I mean if you're just buying a 340 to say you fly a twin, and its more of a hangar ornament, then yeah, the king air is going to be over kill expensive. If you're putting a lot of miles and hours on an airframe for serious use, well there's a reason you don't see many 340s in commercial service. Most of the guys I know who had 340s gave them up a while ago.
I thought the question was for a privately owned 340. But it isn't specified anywhere, so fair enough.

For a private plane, there is no 'long run', you might only fly it 100 hours a year, likely less.
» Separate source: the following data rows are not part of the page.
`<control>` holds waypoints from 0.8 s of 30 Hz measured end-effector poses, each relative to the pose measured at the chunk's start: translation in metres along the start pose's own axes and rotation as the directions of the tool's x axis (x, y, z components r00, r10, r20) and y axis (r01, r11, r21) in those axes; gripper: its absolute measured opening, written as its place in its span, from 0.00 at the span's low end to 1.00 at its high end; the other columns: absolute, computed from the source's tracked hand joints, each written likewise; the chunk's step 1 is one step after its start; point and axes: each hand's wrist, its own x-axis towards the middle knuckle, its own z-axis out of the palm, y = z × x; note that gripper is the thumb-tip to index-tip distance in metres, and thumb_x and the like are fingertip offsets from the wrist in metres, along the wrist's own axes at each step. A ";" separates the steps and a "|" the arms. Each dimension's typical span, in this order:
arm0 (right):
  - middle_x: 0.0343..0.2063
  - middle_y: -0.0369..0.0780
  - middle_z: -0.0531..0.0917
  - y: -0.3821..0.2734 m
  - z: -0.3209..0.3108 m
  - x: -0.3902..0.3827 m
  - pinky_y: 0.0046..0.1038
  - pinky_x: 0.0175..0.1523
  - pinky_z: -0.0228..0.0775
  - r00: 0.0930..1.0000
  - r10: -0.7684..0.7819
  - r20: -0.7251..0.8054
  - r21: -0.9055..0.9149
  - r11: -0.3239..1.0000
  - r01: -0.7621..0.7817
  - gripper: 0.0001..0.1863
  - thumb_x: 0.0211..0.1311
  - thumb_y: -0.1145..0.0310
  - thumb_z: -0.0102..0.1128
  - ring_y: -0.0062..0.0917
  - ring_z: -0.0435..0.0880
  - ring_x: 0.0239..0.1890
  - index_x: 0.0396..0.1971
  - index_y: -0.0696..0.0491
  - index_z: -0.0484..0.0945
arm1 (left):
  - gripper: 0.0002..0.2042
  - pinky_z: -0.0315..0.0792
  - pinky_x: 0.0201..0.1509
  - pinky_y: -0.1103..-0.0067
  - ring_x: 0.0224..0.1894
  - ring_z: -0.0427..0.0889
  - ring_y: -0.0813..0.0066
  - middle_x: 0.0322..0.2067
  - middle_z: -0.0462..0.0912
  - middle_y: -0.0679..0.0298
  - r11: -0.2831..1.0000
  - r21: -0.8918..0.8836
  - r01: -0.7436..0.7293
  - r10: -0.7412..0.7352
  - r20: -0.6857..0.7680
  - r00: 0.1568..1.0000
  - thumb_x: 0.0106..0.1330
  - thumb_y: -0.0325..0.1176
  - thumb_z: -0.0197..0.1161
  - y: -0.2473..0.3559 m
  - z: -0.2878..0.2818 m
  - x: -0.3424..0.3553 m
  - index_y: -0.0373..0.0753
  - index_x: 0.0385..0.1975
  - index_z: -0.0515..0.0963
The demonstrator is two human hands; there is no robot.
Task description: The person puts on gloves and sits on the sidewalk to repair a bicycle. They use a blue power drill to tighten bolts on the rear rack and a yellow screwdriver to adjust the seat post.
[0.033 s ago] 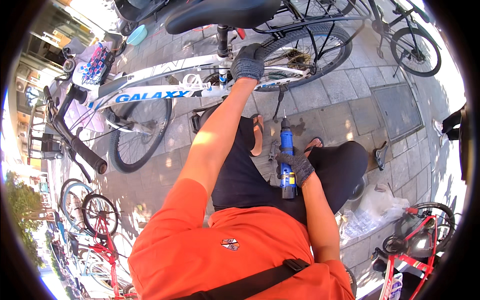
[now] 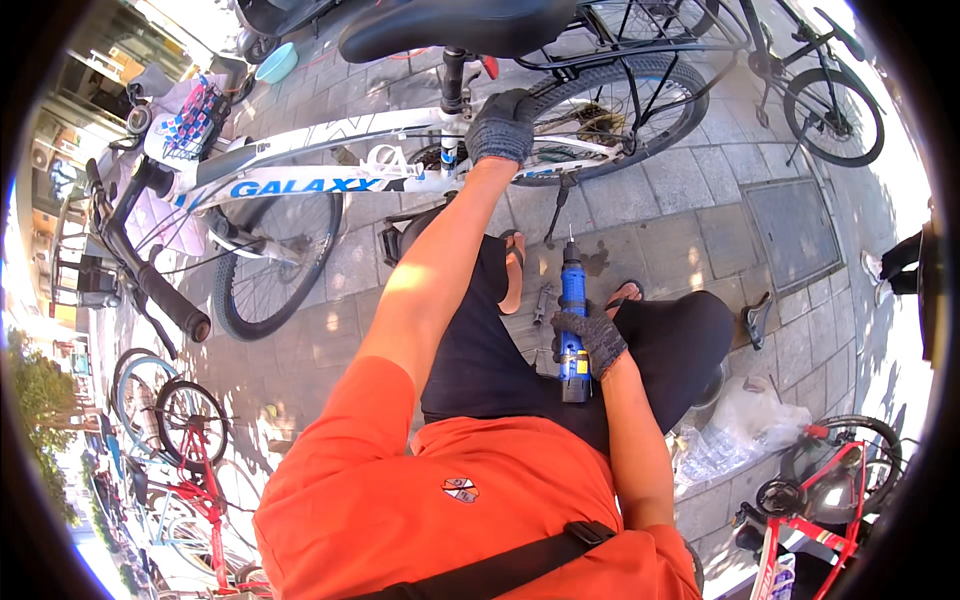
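A white bicycle (image 2: pixel 300 180) with blue lettering and a black saddle (image 2: pixel 455 28) stands across the upper part of the view. My left hand (image 2: pixel 500 128), in a dark grey glove, is closed on its frame just behind the seat tube, beside the rear wheel (image 2: pixel 672 118); the fingertips are partly hidden. Over my lap, my right hand (image 2: pixel 594 338), also gloved, is wrapped round a blue and black cordless screwdriver (image 2: pixel 573 290). Its thin bit points away from me, toward the bicycle, and touches nothing.
The bicycle's kickstand (image 2: pixel 558 208) reaches the paving. A small metal part (image 2: pixel 543 305) and a dark saddle-shaped piece (image 2: pixel 757 320) lie on the ground. To the right are a plastic bag (image 2: pixel 745 420) and a red bicycle (image 2: pixel 815 525). More bicycles (image 2: pixel 200 440) stand left. A person's leg (image 2: pixel 900 265) shows far right.
The whole view has shifted very slightly. Both hands keep the same hold, and the bicycle and screwdriver show no clear movement.
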 end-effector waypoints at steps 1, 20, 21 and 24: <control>0.26 0.40 0.80 -0.003 0.002 0.002 0.33 0.23 0.78 1.000 -0.004 0.007 -0.016 1.000 0.004 0.25 0.51 0.74 0.74 0.29 0.81 0.19 0.48 0.55 0.71 | 0.15 0.75 0.55 0.61 0.50 0.81 0.50 0.47 0.83 0.53 0.999 -0.045 -0.004 0.002 -0.044 0.999 0.69 0.44 0.58 -0.006 0.001 0.001 0.46 0.48 0.82; 0.30 0.40 0.83 -0.072 0.136 0.051 0.31 0.27 0.79 0.969 0.020 0.246 -0.146 0.989 0.016 0.29 0.51 0.69 0.77 0.27 0.83 0.24 0.50 0.57 0.70 | 0.16 0.72 0.29 0.80 0.26 0.76 0.79 0.30 0.84 0.63 0.123 -0.616 0.778 -0.436 0.671 0.600 0.73 0.47 0.57 -0.056 -0.058 -0.084 0.41 0.45 0.81; 0.30 0.40 0.83 -0.070 0.140 0.054 0.31 0.27 0.79 0.980 -0.009 0.201 -0.222 0.974 0.054 0.29 0.51 0.68 0.77 0.26 0.83 0.24 0.50 0.57 0.70 | 0.16 0.72 0.30 0.79 0.26 0.76 0.79 0.29 0.84 0.63 0.132 -0.638 0.759 -0.437 0.650 0.622 0.73 0.47 0.58 -0.059 -0.057 -0.081 0.41 0.45 0.81; 0.30 0.40 0.83 -0.068 0.150 0.060 0.29 0.29 0.78 0.991 -0.102 0.089 -0.426 0.895 0.130 0.30 0.51 0.64 0.78 0.24 0.83 0.26 0.49 0.58 0.70 | 0.15 0.72 0.30 0.80 0.26 0.76 0.79 0.26 0.83 0.63 0.163 -0.655 0.738 -0.434 0.624 0.650 0.74 0.45 0.57 -0.060 -0.053 -0.075 0.39 0.43 0.80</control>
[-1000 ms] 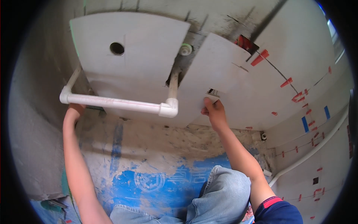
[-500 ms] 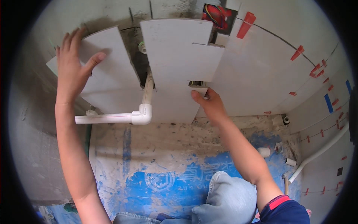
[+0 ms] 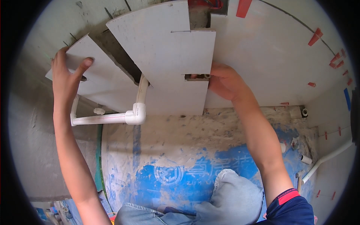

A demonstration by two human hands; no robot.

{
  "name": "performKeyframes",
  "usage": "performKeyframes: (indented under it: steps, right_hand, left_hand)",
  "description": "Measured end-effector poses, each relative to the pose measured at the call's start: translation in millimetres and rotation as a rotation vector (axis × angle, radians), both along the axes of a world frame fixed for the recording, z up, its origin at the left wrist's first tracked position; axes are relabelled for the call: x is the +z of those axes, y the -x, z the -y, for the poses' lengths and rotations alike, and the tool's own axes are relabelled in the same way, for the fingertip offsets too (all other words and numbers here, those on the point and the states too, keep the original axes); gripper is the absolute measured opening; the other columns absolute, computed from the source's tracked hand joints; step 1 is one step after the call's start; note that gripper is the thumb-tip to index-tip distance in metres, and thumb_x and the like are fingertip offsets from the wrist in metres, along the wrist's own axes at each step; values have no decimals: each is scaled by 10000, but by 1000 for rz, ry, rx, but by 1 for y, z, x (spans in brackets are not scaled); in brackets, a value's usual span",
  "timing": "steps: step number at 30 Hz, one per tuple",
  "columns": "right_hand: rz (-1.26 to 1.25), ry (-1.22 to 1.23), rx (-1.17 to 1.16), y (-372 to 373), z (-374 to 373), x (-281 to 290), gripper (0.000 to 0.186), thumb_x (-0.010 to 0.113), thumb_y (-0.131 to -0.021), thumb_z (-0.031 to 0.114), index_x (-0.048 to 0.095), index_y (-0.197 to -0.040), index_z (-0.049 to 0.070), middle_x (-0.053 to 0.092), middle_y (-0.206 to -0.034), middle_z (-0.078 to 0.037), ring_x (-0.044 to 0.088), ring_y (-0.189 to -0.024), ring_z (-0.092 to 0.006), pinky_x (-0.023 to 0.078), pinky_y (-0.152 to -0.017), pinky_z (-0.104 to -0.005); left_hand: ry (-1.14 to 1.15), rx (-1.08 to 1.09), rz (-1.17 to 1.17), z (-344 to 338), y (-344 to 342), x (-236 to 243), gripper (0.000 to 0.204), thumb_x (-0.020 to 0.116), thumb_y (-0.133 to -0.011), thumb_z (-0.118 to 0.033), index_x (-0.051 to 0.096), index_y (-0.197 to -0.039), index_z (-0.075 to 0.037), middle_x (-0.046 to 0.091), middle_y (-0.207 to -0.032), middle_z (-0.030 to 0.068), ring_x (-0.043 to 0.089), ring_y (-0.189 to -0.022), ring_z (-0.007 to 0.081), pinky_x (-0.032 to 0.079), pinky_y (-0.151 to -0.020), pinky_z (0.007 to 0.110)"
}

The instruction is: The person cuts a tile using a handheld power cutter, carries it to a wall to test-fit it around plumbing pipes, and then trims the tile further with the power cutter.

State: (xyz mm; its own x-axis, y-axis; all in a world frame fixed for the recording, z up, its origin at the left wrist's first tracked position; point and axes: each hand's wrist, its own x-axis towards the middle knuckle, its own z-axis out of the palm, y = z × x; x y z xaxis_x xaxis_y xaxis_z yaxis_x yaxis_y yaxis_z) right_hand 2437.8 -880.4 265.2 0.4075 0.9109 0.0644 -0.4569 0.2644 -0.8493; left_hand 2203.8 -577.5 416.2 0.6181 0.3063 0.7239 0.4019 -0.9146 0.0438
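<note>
A large pale wall tile (image 3: 176, 48) leans out from the wall, with a long slot cut down from its top edge and a small rectangular cutout at its right edge. A white elbow pipe (image 3: 137, 112) comes out through the bottom of the slot. My left hand (image 3: 67, 71) grips the tile's upper left part, thumb spread on its face and fingers over the edge. At the right edge my right hand (image 3: 227, 80) holds beside the cutout. Its fingers reach behind the tile, and a fingertip shows through the opening.
A fitted tile (image 3: 262, 63) with red wedges (image 3: 315, 36) along its joints covers the wall at right. Above is a wall box (image 3: 210, 7), cut by the frame. Blue sheeting (image 3: 180, 176) and dirt cover the floor. A white pipe (image 3: 326, 159) runs along the right wall.
My right hand has shifted from pinching the tile's face below the cutout to reaching behind its right edge. The tile looks more tilted, and the view has shifted. My left hand keeps its hold.
</note>
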Motion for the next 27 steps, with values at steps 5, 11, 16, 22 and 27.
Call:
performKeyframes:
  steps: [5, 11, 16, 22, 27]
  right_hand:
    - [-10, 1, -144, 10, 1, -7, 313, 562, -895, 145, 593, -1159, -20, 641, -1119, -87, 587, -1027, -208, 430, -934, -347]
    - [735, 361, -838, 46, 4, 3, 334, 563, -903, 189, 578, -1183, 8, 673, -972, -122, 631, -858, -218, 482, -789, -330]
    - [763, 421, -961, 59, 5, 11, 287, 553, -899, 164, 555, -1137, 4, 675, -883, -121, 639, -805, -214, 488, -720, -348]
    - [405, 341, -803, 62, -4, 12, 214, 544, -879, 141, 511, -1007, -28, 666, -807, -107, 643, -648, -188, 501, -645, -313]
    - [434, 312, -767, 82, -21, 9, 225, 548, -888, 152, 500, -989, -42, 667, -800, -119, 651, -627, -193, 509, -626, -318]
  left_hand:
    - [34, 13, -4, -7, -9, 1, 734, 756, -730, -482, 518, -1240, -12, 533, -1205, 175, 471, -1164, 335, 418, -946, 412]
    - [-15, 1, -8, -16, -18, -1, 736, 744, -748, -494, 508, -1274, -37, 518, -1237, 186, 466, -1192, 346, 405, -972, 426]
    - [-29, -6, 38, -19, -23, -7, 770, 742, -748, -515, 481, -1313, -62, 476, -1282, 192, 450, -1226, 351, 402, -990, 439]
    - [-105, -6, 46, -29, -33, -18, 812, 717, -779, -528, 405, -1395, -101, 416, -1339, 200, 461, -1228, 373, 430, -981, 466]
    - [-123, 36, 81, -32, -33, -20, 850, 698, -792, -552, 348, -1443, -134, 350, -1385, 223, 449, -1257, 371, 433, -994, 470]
Commercially a King Air might make sense yes.
David MacRay
Posts: 823
Joined: Thu Jan 16, 2020 3:16 am

100 hours a year used to be the point where owning could be less expensive than renting. Otherwise the fixed costs made it less expensive to rent.
Big Pistons Forever
Posts: 211
Joined: Tue Feb 02, 2021 11:05 pm

My buddy had a nice C340 for 15 years. He took care of it and total fixed ownership costs averaged out to 50K per year. Some years were cheaper but others were more costly…..then you put gas in it. Do the math on 36 gal/hr block fuel flow :shock:
anofly
Posts: 161
Joined: Fri Dec 30, 2016 6:26 pm

Insurance companies for the most part, dictate what you can and cannot fly. Unless you are so rich that you dont need hull insurance...
Slick Goodlin
Posts: 953
Joined: Thu Jan 16, 2020 3:24 am

David MacRay wrote:
Fri Oct 21, 2022 12:09 am
So one minute I’m flying along, thinking about boobs or pizza, next thing you know, I wake up eating goop through a tube in my nose?
Jeez I hope not.
David MacRay
Posts: 823
Joined: Thu Jan 16, 2020 3:16 am

Me too, zero tolerance made it sound like, it’s just waiting for a chance to turtle and break apart.